**Supplied material:**
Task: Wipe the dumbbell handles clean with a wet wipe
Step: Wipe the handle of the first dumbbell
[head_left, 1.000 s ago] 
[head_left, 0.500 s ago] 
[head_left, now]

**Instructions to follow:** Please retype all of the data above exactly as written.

**Written answer:**
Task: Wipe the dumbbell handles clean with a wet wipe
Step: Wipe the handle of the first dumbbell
[head_left, 1.000 s ago] 
[head_left, 0.500 s ago] 
[head_left, now]

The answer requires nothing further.